The sad thing about vacations is that no matter how much fun you’re having, they have to end. Just consider that demand for vacation homes has fallen below the pre-pandemic baseline for the first time in two years.
High home prices and mortgage rates, along with economic uncertainty and an increase in second-home loan fees, have put an end to the pandemic-driven vacation home boom.
Mortgage rate locks for second homes are down 4% from before the pandemic in May. That’s down from a revised rate of 3% above pre-pandemic levels a month earlier, and 70% above pre-pandemic levels a year earlier, according to a Redfin analysis of Optimal Blue data.
A mortgage rate lock is an agreement between a home buyer and lender that allows the buyer to lock in an interest rate on a mortgage for a fixed period, offering protection against future interest rate hikes. Home buyers must specify whether they are applying to secure a mortgage rate for a primary home, second home or an investment property. Redfin defines pre-pandemic levels as January and February of 2020.
Demand for second homes is also declining due to high home prices, mortgage rates that have rapidly risen to nearly 6% and a slumping stock market–factors that are also cooling the rest of the housing market.
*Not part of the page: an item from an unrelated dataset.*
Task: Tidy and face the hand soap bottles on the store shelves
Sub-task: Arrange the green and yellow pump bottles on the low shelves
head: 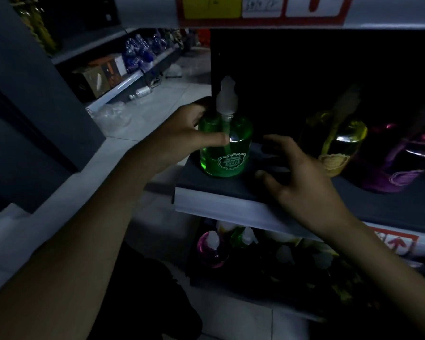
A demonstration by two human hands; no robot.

Another deterrent to second-home buyers is the fact that the federal government increased loan fees for second homes in April, adding roughly $13,500 to the cost of purchasing a $400,000 home.
“Skyrocketing monthly payments, along with higher loan fees, have priced many second-home buyers out of the market,” said Taylor Marr, Redfin’s deputy chief economist. “Many would-be second-home buyers are also deterred by turmoil in the stock markets, high inflation and recession fears, and they can be quicker to pull back from the market because vacation homes aren’t a necessity the way primary homes are. The cooldown in the second-home market is likely to continue as long as mortgage rates are elevated and the stock market is slumping.”
The drop in vacation-home demand marks a drastic change from the second half of 2020 and 2021, when mortgage-rate locks for second homes skyrocketed due to record-low mortgage rates and the flexibility to work from anywhere thanks to remote work. Demand peaked in March 2021, when it was about 90% above pre-pandemic levels.
Interest in vacation homes started declining sharply in February as mortgage rates began their ascent. The average 30-year fixed mortgage rate reached 5.78% in the week ending June 16.